Most banks are instead using the metaverse as a new channel to promote and facilitate physical world operations. The “fear of missing out” has resulted in a built-up release of virtual branches and offices that have failed to attract significant usage, partly due to a suboptimal user experience of the platforms they occupy. Leading banking & payments companies adopting the metaverse include Citigroup, DBS, Deutsche Bank, Fidelity, HSBC, ING Groep, JPMorgan Chase, KEB Hana Bank, Klarna, La Caixa, Mastercard, NatWest Group, OCBC, Standard Chartered, and Worldline.
Lara Virrey: What are the barriers to implementation of the metaverse in the banking & payments industry?
Suneet Muru: Cybersecurity is a large barrier to a bank’s success in the metaverse. The metaverse will form part of the digitally interconnected system that makes companies more vulnerable to cyberattacks, which virtual worlds in and of themselves cannot prevent.
Blockchain-based metaverse platforms pose the biggest cybersecurity threat. The interoperability of cryptocurrencies is largely facilitated by cross-chain bridges, which connect blockchains and allow users to send crypto from one blockchain to another. However, bridges feature a central storage point of funds and often suffer from poor design, testing, and auditing, making them particularly vulnerable. Security issues have made cryptocurrencies a target for heists, where hackers steal millions of dollars’ worth of customer holdings. In March 2022, popular metaverse platform Axie Infinity had $625m stolen from Ronin, its Ethereum-based blockchain.

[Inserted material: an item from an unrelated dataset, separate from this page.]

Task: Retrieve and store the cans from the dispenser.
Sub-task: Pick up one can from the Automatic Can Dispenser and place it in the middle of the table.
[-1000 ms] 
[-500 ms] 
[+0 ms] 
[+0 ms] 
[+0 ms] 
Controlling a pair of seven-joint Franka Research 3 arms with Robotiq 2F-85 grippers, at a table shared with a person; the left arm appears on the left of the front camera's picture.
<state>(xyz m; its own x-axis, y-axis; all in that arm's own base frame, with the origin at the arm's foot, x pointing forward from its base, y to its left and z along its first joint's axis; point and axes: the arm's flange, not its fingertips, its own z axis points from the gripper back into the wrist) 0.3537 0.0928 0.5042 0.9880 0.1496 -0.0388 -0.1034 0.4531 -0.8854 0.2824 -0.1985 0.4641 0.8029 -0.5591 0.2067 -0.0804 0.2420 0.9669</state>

In any case, a bank’s success in the metaverse will depend on the theme’s ability to attract a substantial user base, which is still largely uncertain. In October 2022, it was reported that Decentraland had only 38 active users in a single day. In addition, Meta’s Horizon Worlds has faced ridicule in the media for its proposed user experience, notably the initial absence of legs on avatars. While the metaverse has yet to gain mass acceptance, it could gain traction in the future. Those banks that guess wrong or decide late risk alienating current or prospective customers.